0.7 Feature planning #83

icook · 2014-09-26T04:44:21Z

From 0.7 milestone:

Make the move to a service orchestration architecture.

Overall goals:

Increase fault tolerance through a more distributed design.

Reduce component coupling further.

Move away from port specific settings to per-connection configurable defaults.

Big choices due for discussion:

How to wire together the components.
Which components do we separate? Pros and cons of separation.

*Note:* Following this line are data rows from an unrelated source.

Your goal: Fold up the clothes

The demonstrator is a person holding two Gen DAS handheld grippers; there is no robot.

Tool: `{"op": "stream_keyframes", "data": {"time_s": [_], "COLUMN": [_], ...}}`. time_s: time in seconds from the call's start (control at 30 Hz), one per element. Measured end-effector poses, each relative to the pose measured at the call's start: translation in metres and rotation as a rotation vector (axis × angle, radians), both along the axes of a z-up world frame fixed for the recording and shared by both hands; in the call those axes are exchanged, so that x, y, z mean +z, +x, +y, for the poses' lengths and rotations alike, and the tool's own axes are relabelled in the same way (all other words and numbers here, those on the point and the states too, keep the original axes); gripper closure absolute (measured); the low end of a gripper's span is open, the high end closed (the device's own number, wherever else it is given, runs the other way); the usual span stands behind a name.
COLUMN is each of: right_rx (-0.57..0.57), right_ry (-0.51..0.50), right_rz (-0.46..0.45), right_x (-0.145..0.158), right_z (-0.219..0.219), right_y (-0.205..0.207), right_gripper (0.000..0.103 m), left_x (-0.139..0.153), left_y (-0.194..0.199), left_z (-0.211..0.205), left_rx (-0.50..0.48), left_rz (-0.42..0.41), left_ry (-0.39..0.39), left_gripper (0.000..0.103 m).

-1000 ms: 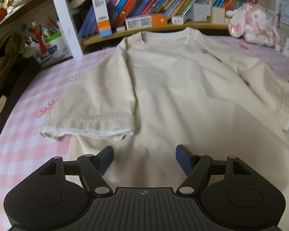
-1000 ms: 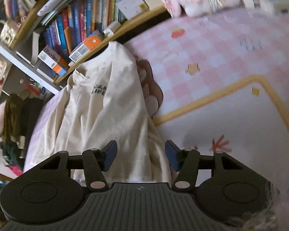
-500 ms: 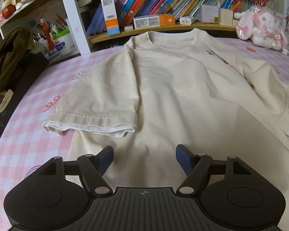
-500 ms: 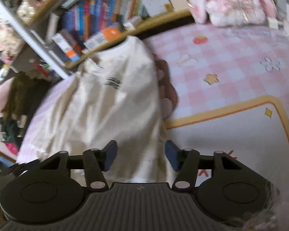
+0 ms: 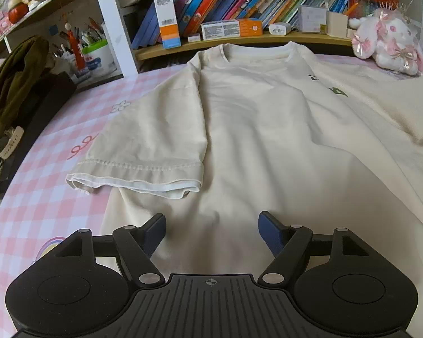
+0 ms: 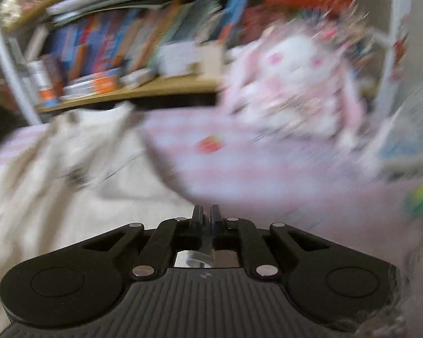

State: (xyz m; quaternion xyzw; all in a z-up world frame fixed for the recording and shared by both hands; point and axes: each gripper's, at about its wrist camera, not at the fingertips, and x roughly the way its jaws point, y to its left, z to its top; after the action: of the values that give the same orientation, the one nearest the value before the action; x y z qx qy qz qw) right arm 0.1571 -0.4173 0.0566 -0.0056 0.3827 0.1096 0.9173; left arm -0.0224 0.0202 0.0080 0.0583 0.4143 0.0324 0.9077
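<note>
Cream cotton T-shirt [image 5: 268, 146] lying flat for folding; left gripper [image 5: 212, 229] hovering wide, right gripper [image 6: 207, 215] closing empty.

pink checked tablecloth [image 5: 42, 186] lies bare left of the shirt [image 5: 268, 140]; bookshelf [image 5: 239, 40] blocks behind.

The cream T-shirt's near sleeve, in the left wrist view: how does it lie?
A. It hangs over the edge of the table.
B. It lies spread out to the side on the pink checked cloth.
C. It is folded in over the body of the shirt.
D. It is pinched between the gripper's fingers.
B: the sleeve lies flat beside the T-shirt, hem resting on the pink checked cloth, clear of the open left gripper.
</note>
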Motion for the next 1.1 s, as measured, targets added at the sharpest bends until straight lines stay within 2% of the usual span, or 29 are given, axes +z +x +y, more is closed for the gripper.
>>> {"op": "stream_keyframes", "data": {"time_s": [0.1,0.2,0.47,0.57,0.6,0.63,0.8,0.83,0.87,0.9,0.93,0.97,1.1], "right_rx": [-0.036,-0.064,-0.087,-0.085,-0.087,-0.091,-0.122,-0.129,-0.119,-0.089,-0.058,-0.027,0.097], "right_ry": [-0.095,-0.173,-0.237,-0.285,-0.313,-0.339,-0.292,-0.259,-0.198,-0.143,-0.097,-0.100,-0.115], "right_rz": [-0.035,-0.027,0.033,0.029,0.020,0.016,0.056,0.052,0.057,0.057,0.057,0.055,0.045], "right_x": [-0.002,-0.012,-0.045,-0.055,-0.057,-0.059,-0.057,-0.053,-0.048,-0.044,-0.039,-0.038,-0.034], "right_z": [-0.017,-0.026,-0.025,-0.019,-0.017,-0.015,-0.023,-0.025,-0.026,-0.025,-0.024,-0.017,0.008], "right_y": [0.026,0.045,0.065,0.073,0.076,0.080,0.095,0.094,0.090,0.086,0.081,0.080,0.074], "right_gripper": [0.098,0.098,0.098,0.098,0.103,0.103,0.102,0.100,0.091,0.070,0.061,0.055,0.052], "left_x": [0.000,0.000,0.000,0.001,0.001,0.001,0.002,0.002,0.003,0.003,0.005,0.007,0.012], "left_y": [0.000,0.001,0.003,0.004,0.005,0.006,0.007,0.007,0.006,0.006,0.005,0.006,0.011], "left_z": [0.000,-0.001,0.001,0.000,-0.001,-0.002,-0.005,-0.005,-0.004,-0.003,-0.001,0.002,0.010], "left_rx": [0.005,0.006,-0.006,-0.018,-0.019,-0.017,-0.021,-0.027,-0.029,-0.029,-0.026,-0.019,0.012], "left_rz": [0.001,0.004,0.013,0.022,0.026,0.031,0.048,0.047,0.046,0.043,0.033,0.021,0.003], "left_ry": [0.000,0.004,0.013,0.023,0.024,0.023,0.023,0.028,0.034,0.041,0.047,0.045,0.046], "left_gripper": [0.028,0.028,0.028,0.028,0.028,0.028,0.029,0.029,0.029,0.029,0.029,0.029,0.029]}}
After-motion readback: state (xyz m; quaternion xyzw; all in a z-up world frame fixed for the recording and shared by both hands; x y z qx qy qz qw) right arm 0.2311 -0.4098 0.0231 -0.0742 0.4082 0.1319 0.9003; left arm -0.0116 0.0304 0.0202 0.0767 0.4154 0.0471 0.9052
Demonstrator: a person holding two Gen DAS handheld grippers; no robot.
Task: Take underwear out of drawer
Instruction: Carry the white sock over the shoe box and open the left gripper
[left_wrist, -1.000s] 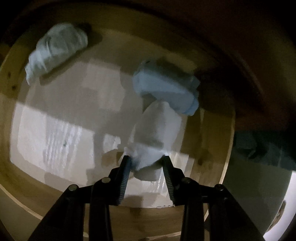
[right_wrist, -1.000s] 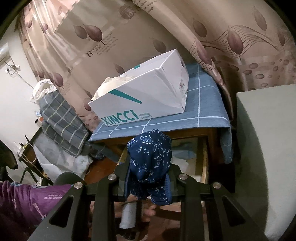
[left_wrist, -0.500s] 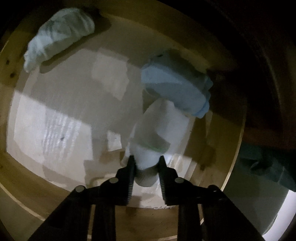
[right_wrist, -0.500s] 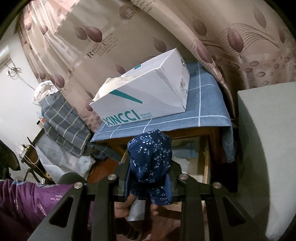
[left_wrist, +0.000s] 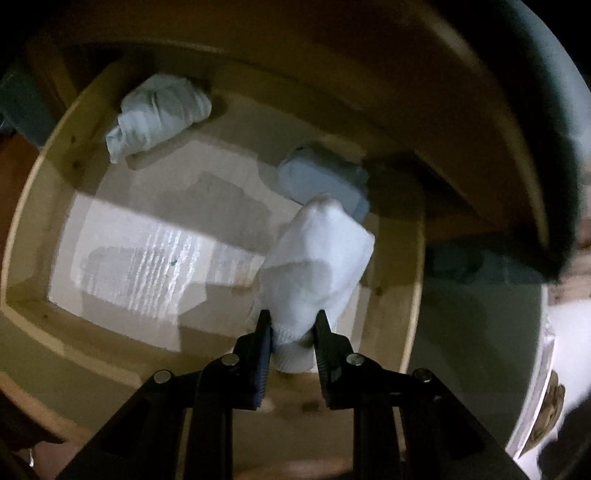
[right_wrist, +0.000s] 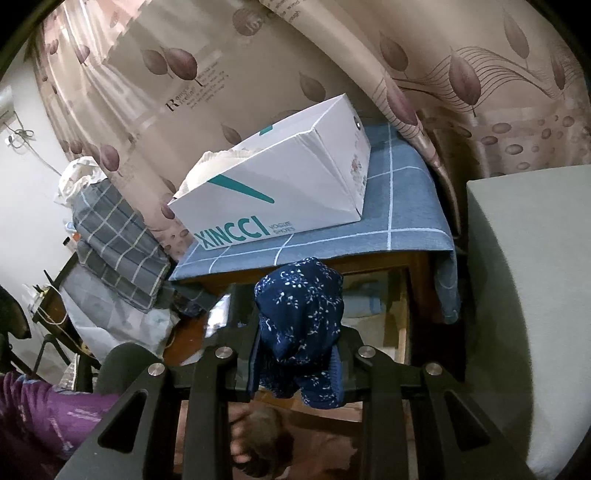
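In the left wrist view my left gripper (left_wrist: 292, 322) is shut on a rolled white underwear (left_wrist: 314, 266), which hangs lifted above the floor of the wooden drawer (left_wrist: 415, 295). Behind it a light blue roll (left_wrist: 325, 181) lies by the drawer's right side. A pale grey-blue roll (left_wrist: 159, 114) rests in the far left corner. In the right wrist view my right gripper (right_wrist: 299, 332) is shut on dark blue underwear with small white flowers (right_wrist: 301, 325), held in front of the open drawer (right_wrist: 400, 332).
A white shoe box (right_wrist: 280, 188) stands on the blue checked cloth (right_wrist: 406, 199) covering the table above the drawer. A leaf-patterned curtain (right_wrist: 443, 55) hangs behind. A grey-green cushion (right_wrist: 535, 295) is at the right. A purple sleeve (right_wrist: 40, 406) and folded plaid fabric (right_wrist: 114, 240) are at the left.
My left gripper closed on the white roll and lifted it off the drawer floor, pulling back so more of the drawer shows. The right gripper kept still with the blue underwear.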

Overall requirements/goals of wiring:

Robust multiple PUB/SUB. We're likely going to setup many "jobmanagers" as publishers of new jobs so that one can fail or be upgraded with no downtime. Multiple "stratum managers" will be subscribing. Conventionally this would require a broker, but there are ways to avoid this SPOF. IE, in ZeroRPC each component has an internal ZeroMQ router that acts as a broker, but this doesn't make multiple components dependent on the health of a single broker. The downside of this system is added complexity in service discovery (as opposed to just selecting one of a set of separate brokers, configuring an instance local broker is required).
Low latency above all else. We're not moving tons of data, but we want it to be pretty fast.
Some are to store shared state. Almost all of these require shared state of some sort, but I think Redis is the obvious choice here. I might give a cursory glance at other options.

Candidates for 1:

ZeroMQ, either via ZeroRPC or via custom wrapper.
ZeroRPC (a Python API layer on top of ZeroMQ) is a very nice piece of software, but its more advanced features are very sparse on documentation. Codebase is very lightly commented, meaning a lot of codebase reading is required to develop with it in depth. ZeroMQ is obviously quite a bit better documented, but we would likely be writing a lot more code by hand, possibly inducing a longterm maintenance burden.
Python IPC using multiprocessing and pipes.
I was initially thinking we would be doing this, but I'm not sure it's the right move since it locks us in to Python, along with making our application a process monitor. Certain components would be much better suited to GoLang, and if we use a language agnostic layer it will be easy to make the change. In addition, it's likely that supervisord or circus are much better process managers than we could write.
NSQ
I'm still looking into this, but it honestly looks pretty great. It's a distributed message brokering system (written in Go) that handles a lot of the orchestration bits for us, and has robust Python bindings. It basically already has a distributed service discovery system built in and handles wiring together subscribers and publishers based on topic. It's documentation is a bit sparse in explaining how it works, but pretty good on how to use it. The daemons also expose http endpoints which is very helpful.

Considerations for 2:

Jobmanager <-> Stratum Server
I think this is the obvious first one to do. Since we're likely to have many stratum server processes, and we want to be able to add jobmanagers and upgrade their switching semantics easily this seems the most logical place to split first.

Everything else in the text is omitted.